At one and the same time, I almost wish there were more comic mashups for comic universes that exist in the realm of "cult", and far less comic mash ups for well established characters who have a habit of splitting off into different story arcs with irritating frequency (I mean how many times has Batman fetched up in other story universes, much to the irritation of long established fans on both sides?)
When you think about it, "Locke and Key / Sandman: Hell and Gone #1" is an almost eerily 'fitting' mash-up. The weird, wonderful and in places downright uncomfortable to read Sandman graphic novels were a staple of my youth and revisiting them recently on their 30th Anniversary (which just made me feel even older) reaffirmed my belief that Gaiman and McKean had never done better work before Sandman, and I've never really taken to much they've turned their hand to since.
In "Locke and Key" I think even by their own admission, Joe Hill and Gabriel Rodriguez had begun to run out of ideas and the well was running a little dry before they recently rebooted the series, flinging it back into the past to take up the story of how the Locke family first discovered the dark secrets surrounding them, and the power of the many keys that have come into their possession over the years.

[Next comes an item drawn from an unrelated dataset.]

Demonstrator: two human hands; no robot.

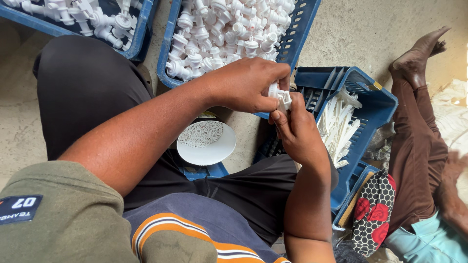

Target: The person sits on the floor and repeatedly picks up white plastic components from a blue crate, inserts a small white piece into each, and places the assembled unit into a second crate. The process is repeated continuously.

In the last story arc, we met Jack Locke and his sister Mary - two siblings who use the power of the keys in different - and ultimately tragic ways. Their father tries to warn them and protect them, their mother is killed after an accidental portal to the front line of World War 1 brings Nazis to Lovecraft Island, and Jack - raddled with guilt - tries to drown himself aboard the RMS Titanic.
Ten years on and very dead, Mary is determined to rescue Jack from hell but will need the assistance of the most evil man in Britain, and his most prized captive (if you haven't figured out who that captive is yet, I won't spoil it for you but it's one of this comic's "Wow" moments and will make you cheer out loud!)
It feels like Hill and Rodriguez have once again settled into a story-telling groove that is both scintillating, original, horrifying and thoroughly addictive once again after the disappointment of the last story arc and what felt like a lot of wasted possibilities for awesomeness.
Here though, this is the tiniest drip-fed hint of amazing things to come and I just hope that this current arc doesn't run out of steam because there's so much lore in the Sandman Universe alone that could act like an adrenaline shot to one of my favourite comic series of the last 10 years.
Gorgeous to look at, as you'd expect from Rodriguez, but also with some pretty tight and luxurious storytelling that tells of finer things yet to come in volume II. I cannot wait.